Le macchine non ci sostituiranno
Ogni settimana il commento di Marta Fana su lavoro, diseguaglianze, diritti
Il discorso dominante sulla scarsa ripresa dell’occupazione e sulle crescenti disuguaglianze interne al mondo del lavoro si fonda da più di un secolo, ma con maggiore insistenza nell’ultimo decennio, sull’ineluttabilità di una sostituzione sempre più massiccia tra uomo-lavoratore e macchina. La Quarta Rivoluzione industriale è destinata – secondo molti – a metter fine al lavoro salariato. Un determinismo subdolo che rassicura e deresponsabilizza: ci sono i robot, non possiamo fare nulla per voi. Dove il «voi» è la maggioranza della popolazione, quella che ogni mattina si sveglia e sa che per campare deve vendere il proprio tempo come forza lavoro. A fine turno, di lavoro o di ricerca di lavoro, ci si guarda attorno e di robot neppure l’ombra: l’adozione di macchine completamente autonome, soprattutto nel nostro Paese, è esigua e concentrata in pochissimi settori. Poi un giorno ci si sveglia e sfogliando i giornali si scopre che sempre più robot sono utilizzati dagli eserciti in guerra. Li chiamano «automi da combattimento». Quanti sono, chi li produce, quanto spendono gli Stati per produrli o comprarli?
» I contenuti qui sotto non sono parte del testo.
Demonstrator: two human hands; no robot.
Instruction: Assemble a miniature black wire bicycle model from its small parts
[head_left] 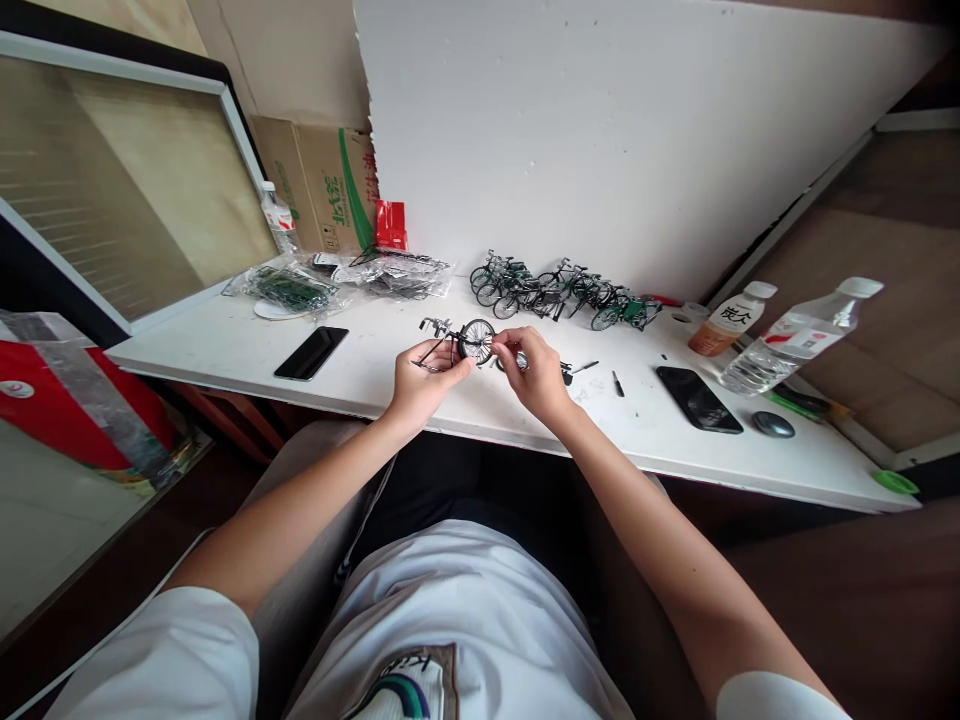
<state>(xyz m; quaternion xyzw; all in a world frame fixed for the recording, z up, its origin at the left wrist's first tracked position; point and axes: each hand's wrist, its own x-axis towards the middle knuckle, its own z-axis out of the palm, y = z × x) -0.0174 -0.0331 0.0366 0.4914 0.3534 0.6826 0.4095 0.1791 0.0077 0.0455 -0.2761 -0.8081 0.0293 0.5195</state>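
Observation:
My left hand (427, 385) is closed on a miniature bicycle (442, 338), its dark frame and handlebars showing above the fingers. At the right end of this model is a spoked black wheel (476, 342), upright and facing me. The thumb and fingertips of my right hand (534, 372) pinch at the wheel's right side; the exact contact is hidden by the fingers. Another small wheel (523, 362) lies on the table, partly behind my right hand. Just right of that hand are a small dark part (568, 375) and a short black stick-like piece (618, 384).
Behind my hands stand several miniature bicycles (562, 287) in a row. Bagged parts (397, 272) lie at the back left, by a cardboard box (319, 190). Phones lie left (312, 353) and right (699, 399). Bottles (802, 338) stand at the right on the white table (195, 350).

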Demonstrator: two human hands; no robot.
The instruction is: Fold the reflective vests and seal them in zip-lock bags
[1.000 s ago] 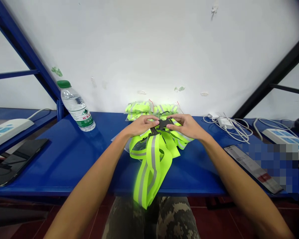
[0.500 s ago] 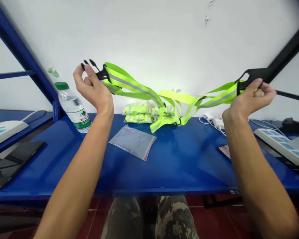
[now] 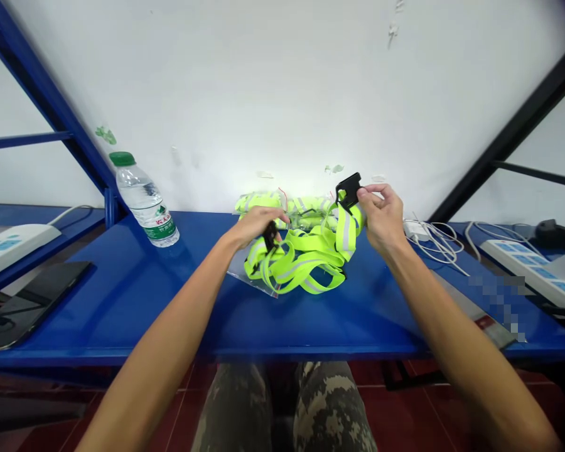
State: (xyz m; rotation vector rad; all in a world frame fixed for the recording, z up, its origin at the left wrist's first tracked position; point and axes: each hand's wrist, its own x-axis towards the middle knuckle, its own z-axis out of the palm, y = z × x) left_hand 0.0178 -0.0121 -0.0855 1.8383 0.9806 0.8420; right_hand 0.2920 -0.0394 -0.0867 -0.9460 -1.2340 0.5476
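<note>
A neon yellow reflective strap harness (image 3: pixel 306 260) with grey stripes lies slack in loops on the blue table (image 3: pixel 311 326). My left hand (image 3: pixel 258 225) is closed around a black buckle (image 3: pixel 270 236) at its left end. At the other end, my right hand (image 3: pixel 381 210) pinches a black buckle part (image 3: pixel 349 190), raised a little with the strap hanging from it. Under the left loops, a clear zip bag (image 3: pixel 252 279) is partly hidden. Behind the harness, bagged folded yellow straps (image 3: pixel 258 201) rest against the wall.
A water bottle (image 3: pixel 145 204) with a green cap stands on the left. White power strips (image 3: pixel 16 245) (image 3: pixel 537 273) lie at both sides. White cables (image 3: pixel 440 242) and a charger (image 3: pixel 415 231) lie right of my right hand. A dark flat device (image 3: pixel 32 301) lies at the left edge.
Both hands have come inward and down from a wide, raised spread. The harness went from stretched between them to bunched on the table, now covering part of the clear bag.
</note>
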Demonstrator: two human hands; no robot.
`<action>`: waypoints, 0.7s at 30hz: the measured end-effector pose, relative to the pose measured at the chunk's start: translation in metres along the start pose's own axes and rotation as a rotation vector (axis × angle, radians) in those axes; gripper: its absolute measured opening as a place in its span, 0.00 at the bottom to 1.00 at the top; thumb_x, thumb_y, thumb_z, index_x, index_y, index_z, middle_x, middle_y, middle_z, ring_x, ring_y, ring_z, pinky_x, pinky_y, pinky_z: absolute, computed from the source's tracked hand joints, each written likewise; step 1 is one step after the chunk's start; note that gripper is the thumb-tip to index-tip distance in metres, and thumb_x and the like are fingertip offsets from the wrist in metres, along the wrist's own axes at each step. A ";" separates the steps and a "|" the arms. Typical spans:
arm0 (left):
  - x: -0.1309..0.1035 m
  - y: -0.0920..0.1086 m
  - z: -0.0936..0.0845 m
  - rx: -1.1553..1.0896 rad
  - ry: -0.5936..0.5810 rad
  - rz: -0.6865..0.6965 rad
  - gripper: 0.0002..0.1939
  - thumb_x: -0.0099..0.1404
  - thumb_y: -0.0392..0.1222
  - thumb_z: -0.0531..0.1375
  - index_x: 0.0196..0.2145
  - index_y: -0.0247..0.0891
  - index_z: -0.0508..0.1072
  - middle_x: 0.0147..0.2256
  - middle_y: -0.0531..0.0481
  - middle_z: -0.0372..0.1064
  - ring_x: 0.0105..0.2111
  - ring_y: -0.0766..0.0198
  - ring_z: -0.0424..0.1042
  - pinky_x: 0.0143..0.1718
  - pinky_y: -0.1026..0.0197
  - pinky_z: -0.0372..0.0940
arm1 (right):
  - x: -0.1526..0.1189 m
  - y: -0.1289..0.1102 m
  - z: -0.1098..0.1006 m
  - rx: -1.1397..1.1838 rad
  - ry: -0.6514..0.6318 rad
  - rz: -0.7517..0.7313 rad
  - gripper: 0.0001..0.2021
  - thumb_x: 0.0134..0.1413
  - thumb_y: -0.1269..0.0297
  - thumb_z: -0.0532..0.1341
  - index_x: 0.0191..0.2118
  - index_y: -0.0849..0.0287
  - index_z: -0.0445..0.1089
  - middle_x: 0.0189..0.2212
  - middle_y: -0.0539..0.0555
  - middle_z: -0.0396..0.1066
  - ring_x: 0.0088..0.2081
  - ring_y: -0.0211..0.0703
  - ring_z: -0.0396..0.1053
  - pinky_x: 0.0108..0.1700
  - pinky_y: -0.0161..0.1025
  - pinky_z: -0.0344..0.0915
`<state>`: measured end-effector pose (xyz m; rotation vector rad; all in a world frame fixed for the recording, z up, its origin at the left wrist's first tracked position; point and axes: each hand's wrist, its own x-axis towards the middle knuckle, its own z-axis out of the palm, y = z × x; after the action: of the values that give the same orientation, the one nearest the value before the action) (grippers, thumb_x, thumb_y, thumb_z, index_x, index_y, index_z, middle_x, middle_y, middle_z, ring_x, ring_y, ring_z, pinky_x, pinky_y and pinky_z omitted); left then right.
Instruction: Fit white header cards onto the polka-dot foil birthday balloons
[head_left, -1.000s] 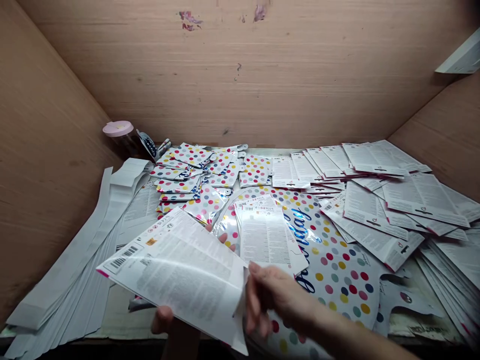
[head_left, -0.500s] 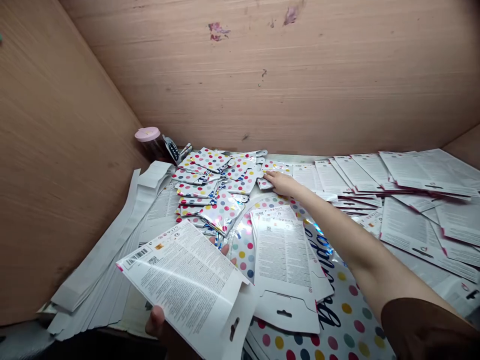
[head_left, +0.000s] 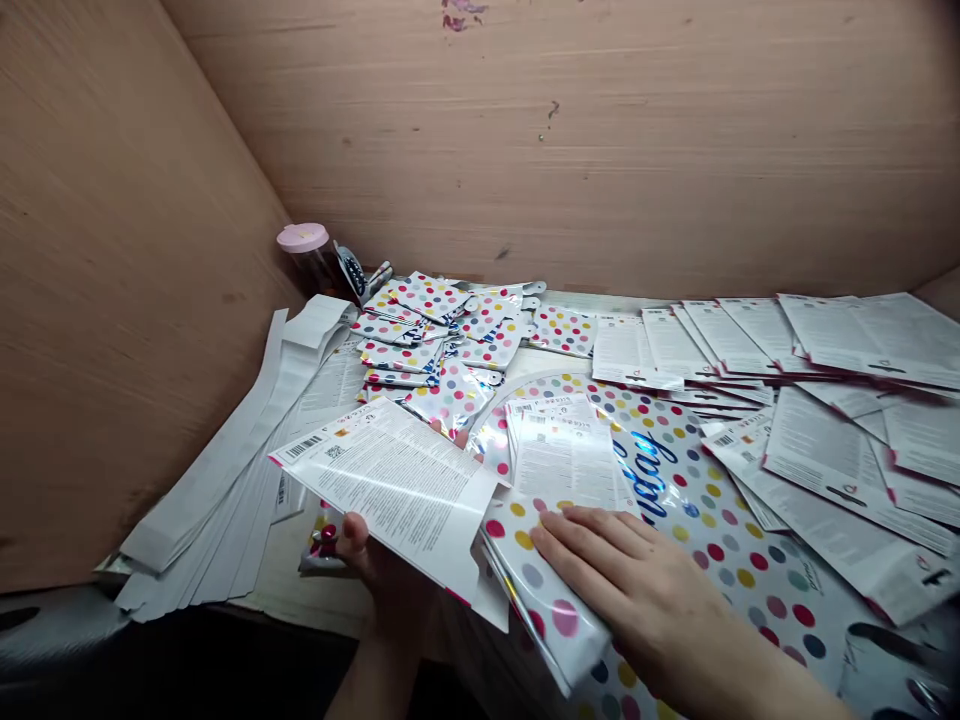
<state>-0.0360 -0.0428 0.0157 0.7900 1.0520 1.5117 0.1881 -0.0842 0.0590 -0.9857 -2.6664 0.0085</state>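
Note:
My left hand (head_left: 360, 550) grips a white printed card sleeve (head_left: 397, 490), thumb at its near edge and fingertips at the far edge. The sleeve is tilted, and its right end gapes a little. Against that end lies a folded polka-dot foil balloon (head_left: 536, 585). My right hand (head_left: 637, 590) has its fingers over the top of this balloon; the thumb is hidden. Beneath and to the right spreads a large flat polka-dot foil balloon (head_left: 750, 560) with blue lettering. A small stack of printed sleeves (head_left: 562, 450) rests on it, partly covered by the folded balloon.
Folded polka-dot balloons (head_left: 435, 300) are piled at the back. Many printed sleeves (head_left: 817, 450) overlap on the right. White paper strips (head_left: 217, 470) fan out at the left. A pink-lidded jar (head_left: 303, 240) stands in the back left corner, between wooden walls (head_left: 525, 150).
My right hand has come back from the rear pile and now has a folded balloon at the sleeve's right end. The left hand still holds the sleeve. The view has shifted slightly.

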 end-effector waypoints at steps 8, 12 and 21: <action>-0.020 0.004 0.022 -0.221 -0.038 -0.099 0.45 0.50 0.77 0.50 0.58 0.48 0.67 0.55 0.49 0.70 0.63 0.38 0.53 0.60 0.41 0.58 | 0.006 -0.033 0.029 -0.241 -0.013 0.280 0.25 0.48 0.78 0.52 0.54 0.73 0.68 0.43 0.66 0.74 0.40 0.56 0.70 0.34 0.47 0.66; -0.026 0.002 0.027 -0.331 -0.099 -0.095 0.46 0.50 0.76 0.52 0.59 0.45 0.66 0.58 0.46 0.66 0.65 0.36 0.50 0.61 0.38 0.55 | 0.006 -0.035 0.027 -0.229 -0.004 0.355 0.25 0.46 0.78 0.53 0.53 0.71 0.70 0.42 0.64 0.75 0.36 0.52 0.70 0.30 0.44 0.66; -0.025 -0.010 0.032 -0.155 -0.124 -0.138 0.46 0.56 0.78 0.40 0.61 0.49 0.63 0.54 0.45 0.70 0.60 0.38 0.60 0.57 0.37 0.61 | -0.007 -0.060 0.022 0.354 0.143 0.370 0.32 0.53 0.72 0.56 0.65 0.66 0.55 0.59 0.67 0.63 0.57 0.57 0.65 0.55 0.50 0.68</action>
<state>0.0011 -0.0606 0.0205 0.6795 0.8689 1.3901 0.1489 -0.1328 0.0429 -1.2799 -2.2146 0.4532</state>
Gli stessi Stati che durante una pandemia globale non hanno avuto il coraggio di produrre tutte le attrezzature necessarie per far fronte alla crisi sanitaria ed economica, dai ventilatori alle mascherine, dall’edilizia scolastica ai mezzi pubblici, hanno la capacità tecnica ed economica di produrre e commerciare armi sempre più sofisticate. Scelte politiche che mostrano quanto poco neutrale e deterministico sia il rapporto uomo-macchina, tecnologia e benessere.